The democratisation of higher education and the concept of the welfare state had a major impact on NFWO. As did Belgium's transformation into a federal state. From 1969, one year before the first reform of the Belgian state along community lines, the committees and the Board of Trustees were composed on the basis of language parity. In 1988, when a new state reform shifted science policy to the communities, a 'federalisation' of the FWO itself began. That process finally led to the creation in 1996 of the Fonds Wetenschappelijk Onderzoek - Vlaanderen (FWO), which concluded its first management agreement with the Flemish community the following year. The FWO saw its funds increase in the following years. The Flemish Community became the largest funder and today accounts for about 80 per cent of the FWO budget. In 2006, the FWO received the status of Foundation of Public Utility by Royal Decree and in 2009 it became an externally independent agency (EVA) by decree.

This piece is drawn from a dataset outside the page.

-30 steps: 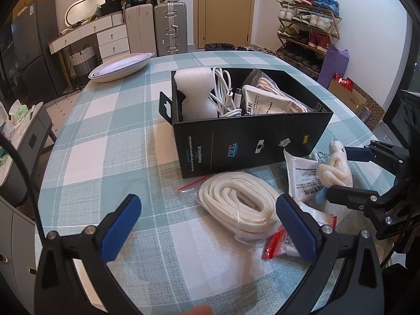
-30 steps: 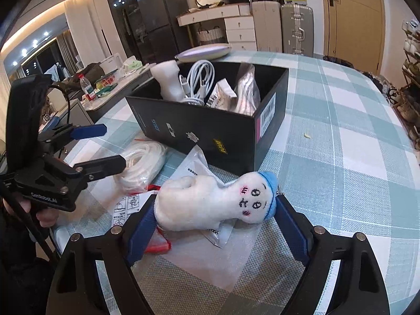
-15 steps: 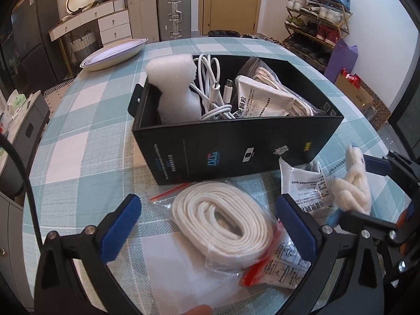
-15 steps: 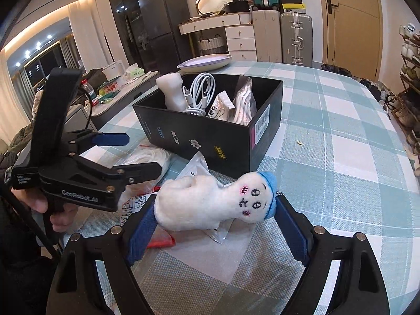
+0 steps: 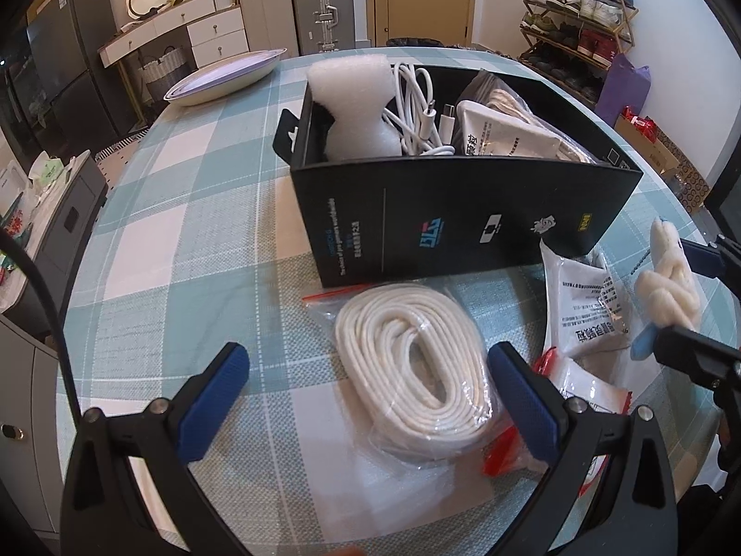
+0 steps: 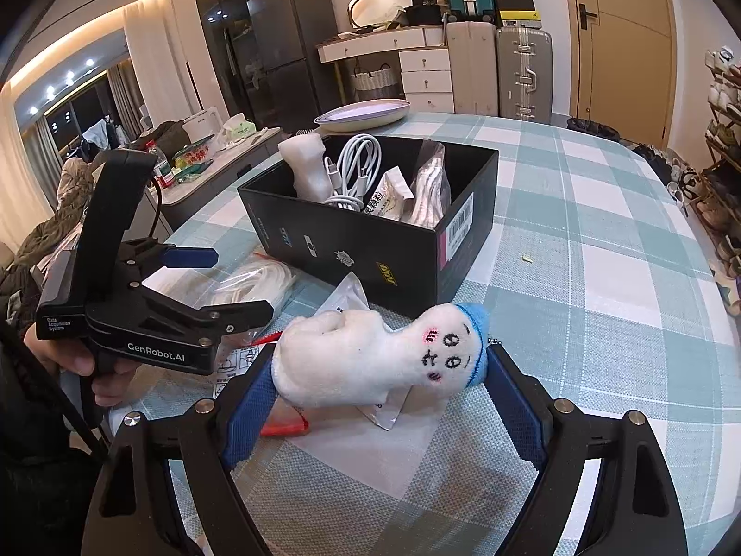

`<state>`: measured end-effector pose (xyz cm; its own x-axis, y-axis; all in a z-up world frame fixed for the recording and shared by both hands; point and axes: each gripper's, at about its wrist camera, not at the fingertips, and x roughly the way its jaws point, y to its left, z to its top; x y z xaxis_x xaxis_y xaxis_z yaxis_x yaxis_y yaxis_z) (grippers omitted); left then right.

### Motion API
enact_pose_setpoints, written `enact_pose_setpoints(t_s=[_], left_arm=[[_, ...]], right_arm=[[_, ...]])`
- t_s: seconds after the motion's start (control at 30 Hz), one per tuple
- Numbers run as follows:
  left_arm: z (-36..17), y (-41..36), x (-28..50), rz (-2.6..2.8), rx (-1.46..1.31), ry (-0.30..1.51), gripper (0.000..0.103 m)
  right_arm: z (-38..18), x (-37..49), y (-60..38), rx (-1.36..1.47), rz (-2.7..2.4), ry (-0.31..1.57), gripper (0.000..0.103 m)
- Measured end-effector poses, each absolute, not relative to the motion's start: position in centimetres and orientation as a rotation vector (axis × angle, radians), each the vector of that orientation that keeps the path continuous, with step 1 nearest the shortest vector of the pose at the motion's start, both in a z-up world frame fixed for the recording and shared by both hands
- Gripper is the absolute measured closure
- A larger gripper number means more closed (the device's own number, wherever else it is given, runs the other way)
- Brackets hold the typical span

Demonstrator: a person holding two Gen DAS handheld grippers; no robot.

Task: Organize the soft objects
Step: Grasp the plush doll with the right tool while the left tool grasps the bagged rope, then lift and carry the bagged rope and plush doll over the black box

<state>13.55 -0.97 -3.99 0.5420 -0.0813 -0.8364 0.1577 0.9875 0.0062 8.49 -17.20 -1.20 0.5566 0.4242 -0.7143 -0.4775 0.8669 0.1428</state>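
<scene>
My right gripper (image 6: 377,398) is shut on a white plush doll (image 6: 370,356) with a blue cap, held above the table in front of the black box (image 6: 352,250). The doll also shows in the left wrist view (image 5: 667,287). My left gripper (image 5: 366,398) is open, its fingers on either side of a bagged coil of white rope (image 5: 412,366) lying on the table. The black box (image 5: 463,213) holds white foam (image 5: 356,106), white cables (image 5: 417,106) and packets. It stands just beyond the rope.
White printed packets (image 5: 583,315) and a red-edged bag lie right of the rope. An oval white dish (image 5: 222,78) sits at the table's far edge. The left gripper shows in the right wrist view (image 6: 194,278). Suitcases, drawers and a shoe rack stand around the room.
My left gripper has moved forward and lower, so the rope coil now lies between its fingers. My right gripper still holds the doll and has risen slightly.
</scene>
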Motion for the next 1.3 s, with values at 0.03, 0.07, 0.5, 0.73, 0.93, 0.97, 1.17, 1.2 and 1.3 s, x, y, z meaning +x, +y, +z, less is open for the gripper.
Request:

The FWO was for years the main supporter of fundamental research support. In 2014, however, the new Flemish coalition agreement contained a radical policy that disbanded the IWT which saw its programmes split between the FWO and the Flemish Agency for Innovation and Entrepreneurship (VLAIO). The guiding principle in this reform was that academic researchers could primarily turn to the FWO and business to VLAIO. In line with this, the IWT programmes for strategic basic research (SBO) projects, the grants for predoctoral strategic basic research (SB grants) and applied biomedical research (TBM) were transferred to the FWO. It is, after all, academic institutions and their scientists that are taking the lead in this. The Hercules Foundation, which had been responsible for funding large and medium-sized research infrastructure since 2007, was also incorporated into the FWO. The expansion of the FWO offer and its administrative translation entailed quite a reform. This is now being fully rolled out.

The FWO has, of course, continued to evolve but has consolidated around the new and larger set of programmes and missions that had emerged since 2014. In 2022, the organisation moved to a new address at Leuvenseweg 38 in Brussels, which, as Hoek38, also is a home for Flemish science.